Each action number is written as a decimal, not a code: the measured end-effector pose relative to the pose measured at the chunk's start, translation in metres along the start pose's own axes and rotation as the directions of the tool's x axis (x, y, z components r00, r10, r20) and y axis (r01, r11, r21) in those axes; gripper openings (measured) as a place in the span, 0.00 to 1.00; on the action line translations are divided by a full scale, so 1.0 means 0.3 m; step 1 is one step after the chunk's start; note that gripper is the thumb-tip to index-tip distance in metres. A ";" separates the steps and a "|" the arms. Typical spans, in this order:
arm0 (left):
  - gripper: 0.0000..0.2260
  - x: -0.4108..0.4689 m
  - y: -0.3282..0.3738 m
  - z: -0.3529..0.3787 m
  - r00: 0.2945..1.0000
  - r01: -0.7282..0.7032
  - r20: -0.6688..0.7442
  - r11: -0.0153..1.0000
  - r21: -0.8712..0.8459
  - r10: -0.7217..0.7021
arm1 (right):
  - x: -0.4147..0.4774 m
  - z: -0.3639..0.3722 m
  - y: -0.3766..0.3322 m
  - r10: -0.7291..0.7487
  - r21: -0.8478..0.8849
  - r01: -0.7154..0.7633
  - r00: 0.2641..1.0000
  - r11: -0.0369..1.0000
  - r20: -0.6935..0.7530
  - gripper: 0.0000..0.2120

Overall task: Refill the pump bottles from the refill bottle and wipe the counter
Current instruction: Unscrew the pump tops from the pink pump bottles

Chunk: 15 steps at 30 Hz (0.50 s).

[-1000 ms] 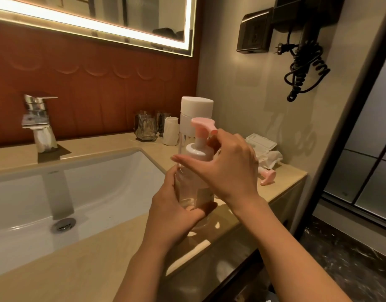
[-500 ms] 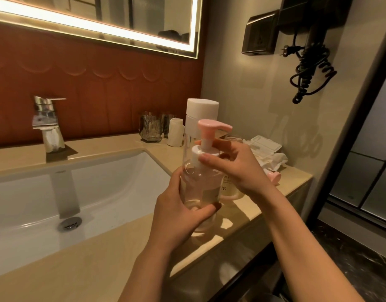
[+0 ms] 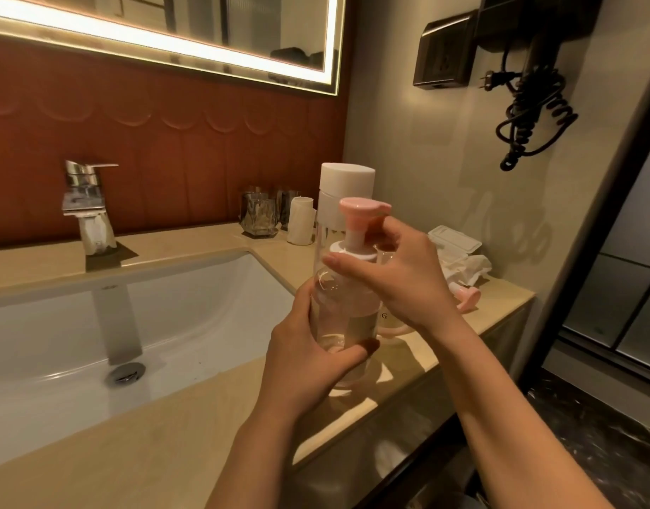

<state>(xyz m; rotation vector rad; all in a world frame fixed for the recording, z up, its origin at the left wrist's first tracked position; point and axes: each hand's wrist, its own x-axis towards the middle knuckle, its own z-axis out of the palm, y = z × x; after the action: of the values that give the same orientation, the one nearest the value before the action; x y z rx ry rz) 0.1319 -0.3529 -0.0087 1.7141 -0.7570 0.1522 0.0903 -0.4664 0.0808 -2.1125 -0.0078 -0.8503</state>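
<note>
A clear pump bottle (image 3: 347, 317) with a pink pump head (image 3: 360, 209) stands on the beige counter (image 3: 140, 446), partly filled with clear liquid. My left hand (image 3: 309, 354) grips its lower body. My right hand (image 3: 397, 277) curls its fingers round the white collar under the pump. Directly behind stands the taller refill bottle (image 3: 343, 189) with a white cap. A second clear bottle (image 3: 387, 317) sits behind my right wrist, mostly hidden. A loose pink pump (image 3: 466, 297) lies on the counter to the right, by crumpled white tissue (image 3: 463, 268).
A white sink (image 3: 169, 325) with a chrome faucet (image 3: 86, 203) fills the left. Glass cups (image 3: 259, 214) and a small white roll (image 3: 301, 225) stand by the back wall. A white wipes pack (image 3: 454, 244) lies at the right wall. A hair dryer (image 3: 532, 108) hangs above.
The pump head has turned so its spout points right. My right hand shifted round the collar, and the bottle stays in my left hand.
</note>
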 end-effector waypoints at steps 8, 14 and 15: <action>0.37 -0.002 0.002 -0.001 1.000 -0.008 -0.011 1.000 0.000 0.008 | 0.000 -0.032 0.044 0.021 0.358 -0.148 0.942 0.922 0.335 0.19; 0.40 0.001 -0.003 0.003 1.000 0.017 0.001 0.999 -0.029 -0.017 | 0.002 0.010 -0.001 0.038 0.004 -0.038 0.999 0.999 0.006 0.38; 0.40 0.000 0.000 0.003 1.000 0.022 0.002 0.999 -0.033 -0.022 | 0.003 0.015 -0.003 0.022 -0.038 -0.023 0.999 0.999 -0.036 0.38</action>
<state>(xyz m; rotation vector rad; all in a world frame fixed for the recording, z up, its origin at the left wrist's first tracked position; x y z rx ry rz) 0.1314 -0.3537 -0.0090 1.6909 -0.7380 0.1225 0.0932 -0.4629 0.0800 -2.1286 0.0516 -0.8809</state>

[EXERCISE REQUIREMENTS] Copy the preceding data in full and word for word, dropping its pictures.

[TASK SOLUTION]
Each action number is written as a decimal, not a code: the measured end-effector pose relative to the pose measured at the chunk's start, translation in metres along the start pose's own axes and rotation as the directions of the tool's x axis (x, y, z components r00, r10, r20) and y axis (r01, r11, r21) in those axes; gripper openings (measured) as a place in the span, 0.00 to 1.00; on the action line translations are divided by a full scale, so 1.0 means 0.3 m; step 1 is one step after the chunk's start; note that gripper is the thumb-tip to index-tip distance in metres. A ";" separates the steps and a "|" the arms. Typical spans, in this order:
arm0 (left):
  - gripper: 0.0000..0.2260
  - x: -0.4108..0.4689 m
  - y: -0.3282..0.3738 m
  - z: -0.3529..0.3787 m
  - r00: 0.2945..1.0000
  - r01: -0.7282..0.7032
  - r20: -0.6688..0.7442
  - r11: -0.0153..1.0000
  - r21: -0.8712..0.8459
  - r10: -0.7217..0.7021
arm1 (right):
  - x: -0.4147..0.4774 m
  - z: -0.3639..0.3722 m
  - y: -0.3766..0.3322 m
  - r10: -0.7291..0.7487
  - r21: -0.8478..0.8849
  - r01: -0.7154..0.7633
  - r00: 0.2641..1.0000
  - r11: -0.0369..1.0000
  - r20: -0.6935..0.7530
  - gripper: 0.0000..0.2120

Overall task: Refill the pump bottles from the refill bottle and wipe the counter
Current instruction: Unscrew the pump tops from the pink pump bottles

Chunk: 15 steps at 30 Hz (0.50 s).

[-1000 ms] 
[-500 ms] 
[+0 ms] 

<state>(xyz m; rotation vector rad; all in a world frame fixed for the recording, z up, its origin at the left wrist's first tracked position; point and axes: each hand's wrist, its own x-axis towards the middle knuckle, its own z-axis out of the palm, y = z × x; after the action: of the values that give the same orientation, the one nearest the value before the action; x y z rx ry rz) 0.1319 -0.3529 -0.0087 1.7141 -0.7570 0.1522 0.0903 -0.4664 0.0808 -2.1125 -0.0078 -0.8503</state>
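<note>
A clear pump bottle (image 3: 347, 317) with a pink pump head (image 3: 360, 209) stands on the beige counter (image 3: 140, 446), partly filled with clear liquid. My left hand (image 3: 309, 354) grips its lower body. My right hand (image 3: 397, 277) curls its fingers round the white collar under the pump. Directly behind stands the taller refill bottle (image 3: 343, 189) with a white cap. A second clear bottle (image 3: 387, 317) sits behind my right wrist, mostly hidden. A loose pink pump (image 3: 466, 297) lies on the counter to the right, by crumpled white tissue (image 3: 463, 268).
A white sink (image 3: 169, 325) with a chrome faucet (image 3: 86, 203) fills the left. Glass cups (image 3: 259, 214) and a small white roll (image 3: 301, 225) stand by the back wall. A white wipes pack (image 3: 454, 244) lies at the right wall. A hair dryer (image 3: 532, 108) hangs above.
The pump head has turned so its spout points right. My right hand shifted round the collar, and the bottle stays in my left hand.
</note>
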 end-effector waypoints at steps 8, 14 and 15: <action>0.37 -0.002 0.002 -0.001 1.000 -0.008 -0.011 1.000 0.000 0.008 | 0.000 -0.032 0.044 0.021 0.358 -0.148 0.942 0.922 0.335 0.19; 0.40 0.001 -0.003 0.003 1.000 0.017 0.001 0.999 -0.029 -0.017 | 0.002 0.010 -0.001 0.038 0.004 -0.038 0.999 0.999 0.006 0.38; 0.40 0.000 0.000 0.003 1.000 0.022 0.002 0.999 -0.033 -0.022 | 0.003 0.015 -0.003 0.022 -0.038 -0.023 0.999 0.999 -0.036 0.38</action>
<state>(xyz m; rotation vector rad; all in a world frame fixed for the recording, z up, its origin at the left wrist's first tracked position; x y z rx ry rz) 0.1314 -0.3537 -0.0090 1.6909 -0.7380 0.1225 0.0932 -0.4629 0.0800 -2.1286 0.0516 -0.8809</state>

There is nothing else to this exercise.